クライマックスに向け、スピード感が増していく展開。帝国劇場の舞台が、どこまでも果てしなく続いているような気さえする。壮大な世界観がスケールを狭めることなく、板の上に落とし込まれていた。
7日には開幕記念会見が開かれ、主演の三浦宏規、高野洸らキャスト11人が登壇。初日を終えた感想や意気込みを語った。
三浦は「何とかスタートすることができました」と稽古を振り返りつつ、原作者の原泰久が観劇したことに触れ「開口一番『4度泣きました』と言ってくださって感無量。頑張ってきてよかった」と話した。高野も「憧れだった歴史ある帝国劇場に立ったことを、初日のカーテンコールでようやく実感できた」と噛み締め、「『キングダム』の熱き時代が始まる。劇場で世界観を体感してほしい」と力を込めた。
三浦宏規
高野洸
嬴政・漂を演じる小関裕太は、初となる帝国劇場の舞台について「王として鼓舞するシーンでは、(舞台から見える)お客さんからエネルギーをもらいながら踏みしめている」と明かした。原作ファンという牧島輝は「大好きな『キングダム』の世界にどっぷり浸れてとても幸せ」と、原作者・原からのメッセージを代読する一幕も。

(左から)小関裕太、三浦宏規、高野洸、牧島輝
河了貂役の華優希は「Wキャストの川島海荷さんと一緒に、力を合わせて役を作ってきた。5月の大千穐楽まで、一回一回大切に演じていきたい」と語った。
梅澤美波(乃木坂46
楊端和を演じる梅澤美波(乃木坂46)は「稽古の時からキャラクターの言葉に心を動かされ、出演者の皆さんの姿勢に力をもらっていた」と振り返り、美弥るりかも「お客様から熱い拍手をいただき、私たちとお客様の思いがひとつになった」と感激していた。
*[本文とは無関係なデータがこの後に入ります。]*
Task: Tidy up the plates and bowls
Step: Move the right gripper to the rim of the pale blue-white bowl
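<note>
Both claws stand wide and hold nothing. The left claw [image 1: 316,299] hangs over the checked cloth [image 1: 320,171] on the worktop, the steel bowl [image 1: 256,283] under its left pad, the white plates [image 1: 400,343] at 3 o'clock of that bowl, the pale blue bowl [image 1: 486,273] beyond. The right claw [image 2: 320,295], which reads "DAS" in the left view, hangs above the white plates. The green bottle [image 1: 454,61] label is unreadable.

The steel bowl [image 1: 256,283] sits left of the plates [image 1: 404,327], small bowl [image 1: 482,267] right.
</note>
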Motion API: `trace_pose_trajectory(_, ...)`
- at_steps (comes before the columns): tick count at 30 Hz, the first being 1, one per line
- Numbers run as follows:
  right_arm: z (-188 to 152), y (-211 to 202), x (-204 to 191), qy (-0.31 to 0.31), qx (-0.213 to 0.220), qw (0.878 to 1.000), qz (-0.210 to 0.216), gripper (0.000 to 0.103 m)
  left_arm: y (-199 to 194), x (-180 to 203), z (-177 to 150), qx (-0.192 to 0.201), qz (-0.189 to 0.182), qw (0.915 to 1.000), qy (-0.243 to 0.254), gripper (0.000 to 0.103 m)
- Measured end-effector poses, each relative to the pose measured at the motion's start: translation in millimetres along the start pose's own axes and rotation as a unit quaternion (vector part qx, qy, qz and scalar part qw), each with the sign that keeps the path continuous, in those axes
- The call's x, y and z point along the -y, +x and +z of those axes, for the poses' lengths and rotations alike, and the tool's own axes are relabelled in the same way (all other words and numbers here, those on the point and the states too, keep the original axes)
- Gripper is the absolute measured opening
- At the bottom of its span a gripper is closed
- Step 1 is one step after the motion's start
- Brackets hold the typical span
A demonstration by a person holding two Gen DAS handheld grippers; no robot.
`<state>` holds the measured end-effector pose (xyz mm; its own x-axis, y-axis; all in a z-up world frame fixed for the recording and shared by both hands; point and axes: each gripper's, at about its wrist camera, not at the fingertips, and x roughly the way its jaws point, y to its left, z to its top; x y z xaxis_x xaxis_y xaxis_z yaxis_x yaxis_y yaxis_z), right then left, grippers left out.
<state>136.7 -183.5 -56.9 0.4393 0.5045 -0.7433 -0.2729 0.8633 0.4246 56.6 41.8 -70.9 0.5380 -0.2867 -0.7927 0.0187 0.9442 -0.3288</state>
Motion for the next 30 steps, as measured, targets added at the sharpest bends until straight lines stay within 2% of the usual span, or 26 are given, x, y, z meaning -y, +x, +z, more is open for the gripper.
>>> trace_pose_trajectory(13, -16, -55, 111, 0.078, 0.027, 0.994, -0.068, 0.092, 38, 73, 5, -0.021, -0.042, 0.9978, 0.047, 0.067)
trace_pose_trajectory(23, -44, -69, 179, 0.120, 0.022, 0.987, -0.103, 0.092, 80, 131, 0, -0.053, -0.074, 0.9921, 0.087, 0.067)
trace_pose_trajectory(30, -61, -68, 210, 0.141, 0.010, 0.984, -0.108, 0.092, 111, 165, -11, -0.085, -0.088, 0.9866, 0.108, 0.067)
壁役の有澤樟太郎は「帝国劇場に初めて立ち、感極まる瞬間も。地方公演からは(東京公演のみの出演となる)梶さんの思いも受け取り最後まで駆け抜けたい」。本格的な殺陣は初めてという梶も「このカンパニーに入ることができて幸せ。最後まで原作へのリスペクトを込めて演じ抜きたい」と座組の絆を垣間見せた。

有澤樟太郎
成蟜を演じる鈴木大河(IMPACTors/ジャニーズJr.)は高校時代からの『キングダム』ファンだと語り「IMPACTorsの名の通り、インパクトを残せるよう1公演ずつ噛み締めながら頑張りたい」。神里優希は「ロングラン公演、キャストの組み合わせも毎公演違う。真摯で丁寧に、大胆に演じていけたら」と意気込んだ。
鈴木大河(IMPACTors/ジャニーズJr.)
主演の三浦と高野は、互いが出演するゲネプロ公演を観劇。「身内のような目で見ていた。やっぱり主人公が似合うなと心から思った」(三浦)、「帝劇を背負える男。かっこよくて力強くて、心の底から信らしい。刺激をもらった」(高野)と感想を語り合う場面もあった。
(左から)三浦宏規、高野洸
原作者の原から「目の前で繰り広げられる壮絶なアクション、白熱のドラマ、とにかくキャストさんたちの圧倒的な熱量がダイレクトに伝わってきて、想像を遥かに超える感動がありました」とメッセージが寄せられた本作。会見の最後には高野が「『キングダムを浴びた!』って気持ちになってもらえるよう、最後まで戦い続けたい」、三浦は「世界初演、舞台『キングダム』の伝説が始まりました。皆様ぜひ見届けてください」と力強くアピールした。